Thursday, September 30, 2010

the fire and the flow

last night i dreamt i stood in a long line. i was nearing the front when i heard grumbling from the person directly behind me. i turned toward them to offer an alternate option; while speaking i used my hands.

i noticed their response to my offer was larger than anticpated. the response had grown from singular interest in what i was offering to the girl behind, and then the next group of people and on back. it spread like fire. their overwhelming response to me was in quick grasps of breath YES, MORE, PLEASE!

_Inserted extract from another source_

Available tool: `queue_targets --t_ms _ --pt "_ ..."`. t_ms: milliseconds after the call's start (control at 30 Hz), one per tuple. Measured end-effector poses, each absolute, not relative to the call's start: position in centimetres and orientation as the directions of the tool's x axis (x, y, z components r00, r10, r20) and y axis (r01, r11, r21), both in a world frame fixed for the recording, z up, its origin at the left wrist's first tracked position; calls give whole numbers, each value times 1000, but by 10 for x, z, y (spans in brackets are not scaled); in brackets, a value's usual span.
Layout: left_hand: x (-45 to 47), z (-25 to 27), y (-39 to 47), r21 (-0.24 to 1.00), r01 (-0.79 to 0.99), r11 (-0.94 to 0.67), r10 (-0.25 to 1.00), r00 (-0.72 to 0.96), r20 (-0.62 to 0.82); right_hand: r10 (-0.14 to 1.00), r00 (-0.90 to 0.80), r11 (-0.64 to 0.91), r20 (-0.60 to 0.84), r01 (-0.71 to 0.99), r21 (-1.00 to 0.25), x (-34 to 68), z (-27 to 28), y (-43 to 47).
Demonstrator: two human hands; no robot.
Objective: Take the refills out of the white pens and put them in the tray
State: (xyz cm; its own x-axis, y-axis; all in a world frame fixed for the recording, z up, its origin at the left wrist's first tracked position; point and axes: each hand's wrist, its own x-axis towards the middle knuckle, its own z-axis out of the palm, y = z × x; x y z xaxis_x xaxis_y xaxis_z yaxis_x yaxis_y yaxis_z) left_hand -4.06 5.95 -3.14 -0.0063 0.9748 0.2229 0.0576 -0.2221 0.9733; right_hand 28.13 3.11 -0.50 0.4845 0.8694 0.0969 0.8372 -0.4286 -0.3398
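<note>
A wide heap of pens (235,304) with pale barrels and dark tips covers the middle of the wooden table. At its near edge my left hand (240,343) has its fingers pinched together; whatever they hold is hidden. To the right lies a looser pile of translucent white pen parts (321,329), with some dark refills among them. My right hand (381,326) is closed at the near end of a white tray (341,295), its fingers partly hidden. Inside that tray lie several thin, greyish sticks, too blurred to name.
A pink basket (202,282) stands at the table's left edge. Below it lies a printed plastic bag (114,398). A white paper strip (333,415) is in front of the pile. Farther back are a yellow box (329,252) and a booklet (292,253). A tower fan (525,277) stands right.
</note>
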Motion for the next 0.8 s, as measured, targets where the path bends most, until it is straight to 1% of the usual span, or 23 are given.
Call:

at first i spoke only into one set of eyes, and only gestured mildly, but it quickly became evident that the combination of vocalizing and opening my palms was very powerful. i sensed there was something coming from my physical body that was more than physical, and was evident by the a) wide-eyed awe of the ever closing-in crowd and b) by the bodies bobbling backward to the ground as if pushed. this both surprised me and made me laugh.

whatever IT was, IT was pouring out through my voice and my palms. so i spoke louder, through laughter, and swung my arms wider until the entire line behind me was grounded.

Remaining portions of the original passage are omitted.